Look through the records and copy every line in which "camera" appears.

* _INPUT RECORDS_
►

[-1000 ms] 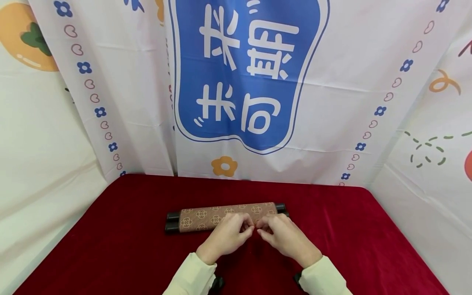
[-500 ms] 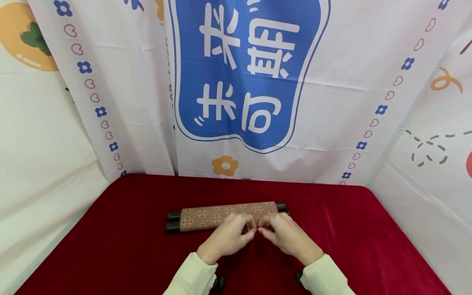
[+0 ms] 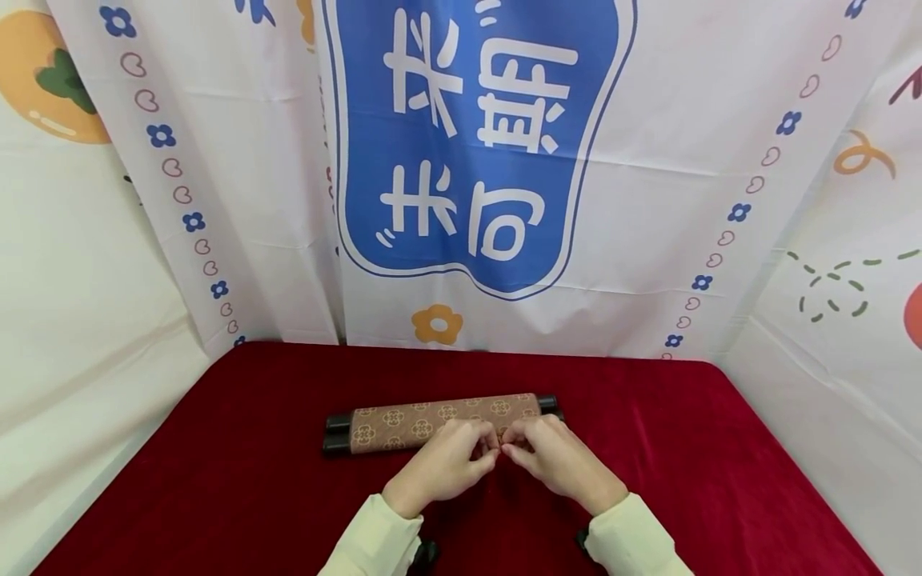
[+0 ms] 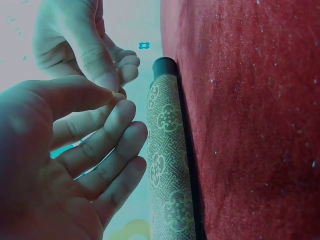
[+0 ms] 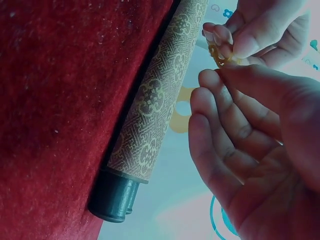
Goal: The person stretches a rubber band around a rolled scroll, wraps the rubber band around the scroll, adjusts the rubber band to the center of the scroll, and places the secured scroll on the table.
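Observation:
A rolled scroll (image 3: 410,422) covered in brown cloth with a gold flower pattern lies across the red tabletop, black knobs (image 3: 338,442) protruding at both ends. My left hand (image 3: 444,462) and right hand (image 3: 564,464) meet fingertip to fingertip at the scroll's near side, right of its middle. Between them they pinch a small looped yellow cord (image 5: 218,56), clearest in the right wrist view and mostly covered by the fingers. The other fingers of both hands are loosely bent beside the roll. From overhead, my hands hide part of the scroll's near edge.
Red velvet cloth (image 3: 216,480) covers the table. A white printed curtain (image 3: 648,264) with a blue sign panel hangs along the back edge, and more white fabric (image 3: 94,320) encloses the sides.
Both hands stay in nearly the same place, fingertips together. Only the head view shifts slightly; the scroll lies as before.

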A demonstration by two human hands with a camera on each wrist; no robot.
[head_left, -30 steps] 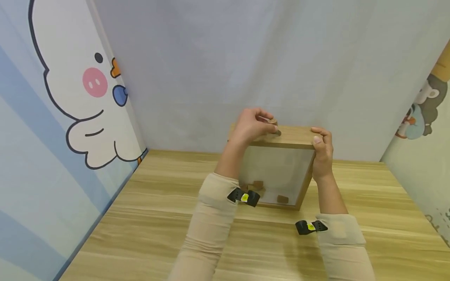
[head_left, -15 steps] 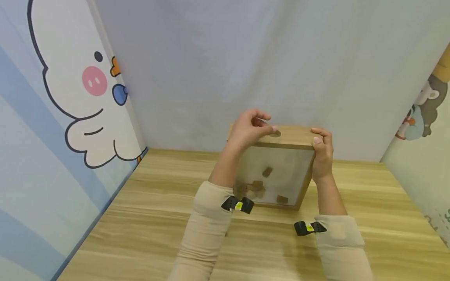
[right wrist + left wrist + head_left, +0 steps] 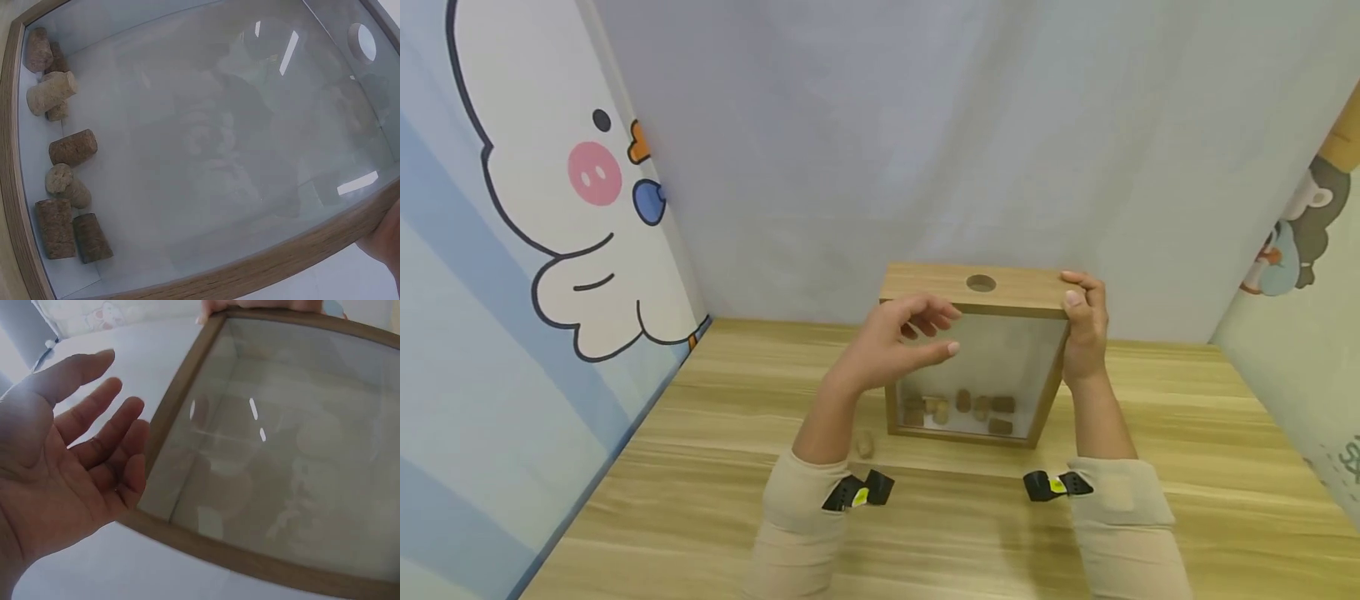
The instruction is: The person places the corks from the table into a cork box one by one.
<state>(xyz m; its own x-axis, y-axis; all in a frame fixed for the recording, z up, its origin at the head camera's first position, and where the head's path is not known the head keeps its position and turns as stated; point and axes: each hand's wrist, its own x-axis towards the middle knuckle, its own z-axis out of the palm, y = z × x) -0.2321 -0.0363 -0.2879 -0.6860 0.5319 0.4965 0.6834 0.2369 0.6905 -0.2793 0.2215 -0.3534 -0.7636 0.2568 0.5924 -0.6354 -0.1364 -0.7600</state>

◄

* _SOLUTION TO THIS TASK_
A demonstration by two human hands with a camera on each wrist; no robot.
<state>(xyz m; its own x-axis, y-axis; all in a frame fixed for the recording, z up, its origin at the head camera's first position, and where the head's path is not known the head keeps its position and turns as stated; point and axes: each hand's wrist, its own x-axis towards the middle knuckle, its own z-axis out of the palm, y = z × x) -0.2321 -0.0363 -0.2879 -0.6860 0.5319 0.4965 0.6834 0.2369 0.6905 -0.2793 0.2215 -0.3534 -0.7636 0.2568 0.5924 -0.6354 -0.1364 -0.7600</state>

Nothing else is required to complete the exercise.